ISO 14743 (push-in connectors for thermoplastic tubing) and ISO 4414 (general safety requirements for pneumatic systems) together constitute the complete specification and safety framework for push-in pneumatic fitting systems. ISO 14743 defines the fitting performance requirements; ISO 4414 defines the system-level safety requirements within which the fitting operates. For EPC pneumatic system specifications: reference both standards — ISO 14743 for fitting performance and pressure rating; ISO 4414 for system safety and pressure test requirements. A fitting that meets ISO 14743 performance requirements but is installed in a system that violates ISO 4414 safety requirements is still a safety non-conformance.

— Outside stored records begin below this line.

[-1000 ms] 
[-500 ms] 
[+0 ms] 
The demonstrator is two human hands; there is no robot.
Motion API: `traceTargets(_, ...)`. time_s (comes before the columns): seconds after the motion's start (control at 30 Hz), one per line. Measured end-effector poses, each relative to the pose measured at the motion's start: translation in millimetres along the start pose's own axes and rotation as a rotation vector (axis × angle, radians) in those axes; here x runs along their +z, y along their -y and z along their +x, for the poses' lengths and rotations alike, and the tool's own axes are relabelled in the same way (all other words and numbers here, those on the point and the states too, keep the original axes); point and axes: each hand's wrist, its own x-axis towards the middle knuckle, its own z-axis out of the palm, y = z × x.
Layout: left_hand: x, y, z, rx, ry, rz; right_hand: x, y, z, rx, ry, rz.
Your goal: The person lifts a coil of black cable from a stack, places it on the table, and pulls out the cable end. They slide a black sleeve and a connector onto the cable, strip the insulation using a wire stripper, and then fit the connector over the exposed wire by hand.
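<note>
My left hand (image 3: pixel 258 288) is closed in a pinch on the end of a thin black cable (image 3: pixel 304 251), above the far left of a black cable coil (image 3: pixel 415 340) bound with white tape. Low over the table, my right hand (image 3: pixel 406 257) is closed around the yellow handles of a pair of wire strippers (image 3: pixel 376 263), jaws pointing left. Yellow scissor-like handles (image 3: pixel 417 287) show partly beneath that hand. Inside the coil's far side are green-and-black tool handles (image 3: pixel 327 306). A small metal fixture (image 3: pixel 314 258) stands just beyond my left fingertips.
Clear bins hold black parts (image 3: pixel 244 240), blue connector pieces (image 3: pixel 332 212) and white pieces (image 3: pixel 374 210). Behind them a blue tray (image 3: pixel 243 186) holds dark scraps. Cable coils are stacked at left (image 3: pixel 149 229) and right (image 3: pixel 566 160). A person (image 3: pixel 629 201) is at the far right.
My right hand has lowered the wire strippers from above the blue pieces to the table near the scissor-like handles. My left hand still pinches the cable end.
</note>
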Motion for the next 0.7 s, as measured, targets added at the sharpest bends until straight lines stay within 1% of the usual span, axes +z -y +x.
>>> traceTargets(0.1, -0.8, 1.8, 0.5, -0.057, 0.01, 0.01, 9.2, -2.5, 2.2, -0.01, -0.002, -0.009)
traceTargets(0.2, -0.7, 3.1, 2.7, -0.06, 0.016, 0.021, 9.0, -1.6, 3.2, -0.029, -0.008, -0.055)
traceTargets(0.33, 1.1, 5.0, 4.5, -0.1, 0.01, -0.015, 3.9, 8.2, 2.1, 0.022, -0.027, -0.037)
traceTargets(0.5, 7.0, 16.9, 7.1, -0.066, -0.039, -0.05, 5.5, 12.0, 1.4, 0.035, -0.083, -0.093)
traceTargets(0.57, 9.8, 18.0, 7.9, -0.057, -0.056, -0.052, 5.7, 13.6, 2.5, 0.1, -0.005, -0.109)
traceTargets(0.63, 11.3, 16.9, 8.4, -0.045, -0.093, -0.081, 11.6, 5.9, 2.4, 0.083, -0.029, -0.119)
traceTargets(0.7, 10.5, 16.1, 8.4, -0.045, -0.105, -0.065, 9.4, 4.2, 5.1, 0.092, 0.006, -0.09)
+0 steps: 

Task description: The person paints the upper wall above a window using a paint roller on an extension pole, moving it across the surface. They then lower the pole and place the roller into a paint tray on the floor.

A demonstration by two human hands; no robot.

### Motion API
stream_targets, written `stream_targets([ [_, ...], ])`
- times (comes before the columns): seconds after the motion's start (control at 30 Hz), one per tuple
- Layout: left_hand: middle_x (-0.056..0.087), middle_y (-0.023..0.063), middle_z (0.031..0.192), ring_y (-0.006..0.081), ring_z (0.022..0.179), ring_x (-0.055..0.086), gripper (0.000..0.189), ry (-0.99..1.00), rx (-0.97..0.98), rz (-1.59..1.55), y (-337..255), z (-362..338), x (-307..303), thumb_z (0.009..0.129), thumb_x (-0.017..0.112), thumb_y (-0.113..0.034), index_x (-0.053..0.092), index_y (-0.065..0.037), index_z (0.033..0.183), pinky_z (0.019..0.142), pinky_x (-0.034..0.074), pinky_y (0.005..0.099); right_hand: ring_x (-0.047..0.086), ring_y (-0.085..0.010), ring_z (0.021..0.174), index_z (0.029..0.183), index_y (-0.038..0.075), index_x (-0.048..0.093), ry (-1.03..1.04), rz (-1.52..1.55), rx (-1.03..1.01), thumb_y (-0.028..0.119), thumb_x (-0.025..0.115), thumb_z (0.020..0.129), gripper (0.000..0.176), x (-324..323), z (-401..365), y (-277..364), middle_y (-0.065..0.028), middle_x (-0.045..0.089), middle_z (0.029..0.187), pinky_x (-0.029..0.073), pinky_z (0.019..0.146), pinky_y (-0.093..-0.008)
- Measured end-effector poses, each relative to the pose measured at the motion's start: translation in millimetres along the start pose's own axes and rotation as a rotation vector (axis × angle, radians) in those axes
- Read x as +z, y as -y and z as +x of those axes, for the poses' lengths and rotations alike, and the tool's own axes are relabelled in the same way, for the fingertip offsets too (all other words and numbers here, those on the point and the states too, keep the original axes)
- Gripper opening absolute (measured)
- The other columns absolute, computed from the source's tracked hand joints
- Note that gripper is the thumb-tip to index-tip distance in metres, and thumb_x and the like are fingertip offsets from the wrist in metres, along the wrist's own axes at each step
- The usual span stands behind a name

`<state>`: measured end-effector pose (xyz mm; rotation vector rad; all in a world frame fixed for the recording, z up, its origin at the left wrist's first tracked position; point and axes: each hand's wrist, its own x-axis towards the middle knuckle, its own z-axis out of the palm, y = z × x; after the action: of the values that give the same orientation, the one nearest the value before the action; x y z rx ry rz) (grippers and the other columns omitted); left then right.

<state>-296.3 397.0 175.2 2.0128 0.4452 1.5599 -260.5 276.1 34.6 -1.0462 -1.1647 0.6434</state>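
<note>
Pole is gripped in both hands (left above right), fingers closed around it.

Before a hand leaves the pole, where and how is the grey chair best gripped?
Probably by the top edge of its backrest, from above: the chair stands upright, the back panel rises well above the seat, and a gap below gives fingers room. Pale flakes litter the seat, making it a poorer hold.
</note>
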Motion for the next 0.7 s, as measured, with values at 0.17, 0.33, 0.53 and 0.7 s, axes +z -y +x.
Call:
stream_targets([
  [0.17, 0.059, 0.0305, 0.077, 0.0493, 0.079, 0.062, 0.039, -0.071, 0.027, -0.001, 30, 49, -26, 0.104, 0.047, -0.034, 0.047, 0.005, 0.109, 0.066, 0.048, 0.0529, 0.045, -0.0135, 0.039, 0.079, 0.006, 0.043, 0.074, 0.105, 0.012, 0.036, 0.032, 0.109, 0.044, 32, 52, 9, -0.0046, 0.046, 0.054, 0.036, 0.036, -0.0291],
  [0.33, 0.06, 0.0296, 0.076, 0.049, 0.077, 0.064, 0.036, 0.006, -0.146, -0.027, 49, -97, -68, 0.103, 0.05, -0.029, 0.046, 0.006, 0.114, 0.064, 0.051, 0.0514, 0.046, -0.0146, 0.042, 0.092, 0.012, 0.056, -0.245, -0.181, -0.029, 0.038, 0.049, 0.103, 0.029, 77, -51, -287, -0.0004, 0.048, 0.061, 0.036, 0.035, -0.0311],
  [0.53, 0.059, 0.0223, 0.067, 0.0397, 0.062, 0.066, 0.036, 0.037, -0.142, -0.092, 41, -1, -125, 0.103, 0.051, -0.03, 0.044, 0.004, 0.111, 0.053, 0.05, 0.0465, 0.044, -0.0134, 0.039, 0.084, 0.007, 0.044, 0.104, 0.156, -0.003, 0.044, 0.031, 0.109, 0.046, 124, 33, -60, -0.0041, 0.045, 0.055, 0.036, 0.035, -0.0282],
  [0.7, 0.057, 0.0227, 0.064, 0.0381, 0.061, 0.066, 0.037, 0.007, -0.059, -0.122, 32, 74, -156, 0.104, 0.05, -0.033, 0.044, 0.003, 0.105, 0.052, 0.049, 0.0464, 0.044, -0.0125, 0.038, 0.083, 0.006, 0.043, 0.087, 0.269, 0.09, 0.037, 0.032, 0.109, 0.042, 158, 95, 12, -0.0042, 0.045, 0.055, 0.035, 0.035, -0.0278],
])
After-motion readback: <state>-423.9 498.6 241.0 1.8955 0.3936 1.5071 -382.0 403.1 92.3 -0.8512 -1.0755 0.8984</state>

IEC 60079 / EN 60079 (ATEX)

IEC 60079-0: Explosive atmospheres — general requirements. IEC 60079-2: Equipment protection by pressurised enclosures (Ex p). IEC 60079-14: Explosive atmospheres — electrical installations design, selection and erection. Pneumatic fittings in ATEX Zone 1 (continuous explosive atmosphere hazard) and Zone 2 (occasional explosive atmosphere) must comply with the relevant IEC 60079 protection concept. For intrinsically pneumatic circuits carrying flammable gas in Zone 1: specify ATEX-certified fittings with zone, equipment group (IIA/IIB/IIC) and temperature class (T1–T6) marking. For instrument air circuits in Zone 2: antistatic polymer fittings per IEC 60079-0 surface resistance requirements (≤ 10⁹ Ω) are typically acceptable without individual ATEX certification.

ISO 8573 / ISA 7.0.01

ISO 8573-1 (Compressed air — contaminants and purity classes) and ISA 7.0.01 (US instrument air quality standard) define the compressed air quality requirements that directly affect pneumatic fitting material selection, seal compatibility, and service life. ISO 8573-1 Class 1.4.1 (instrument air quality): ≤ 0.1 µm particles; pressure dew point ≤ −20°C; oil content ≤ 0.01 mg/m³. All pneumatic fittings in instrument air service must be compatible with this air quality specification — NBR seals are adequate for ISO 8573-1 Class 1.4.1; dry nitrogen (zero moisture, zero oil) requires EPDM or PTFE seals in some temperature ranges where NBR stiffens and loses sealing force at sub-zero dew points.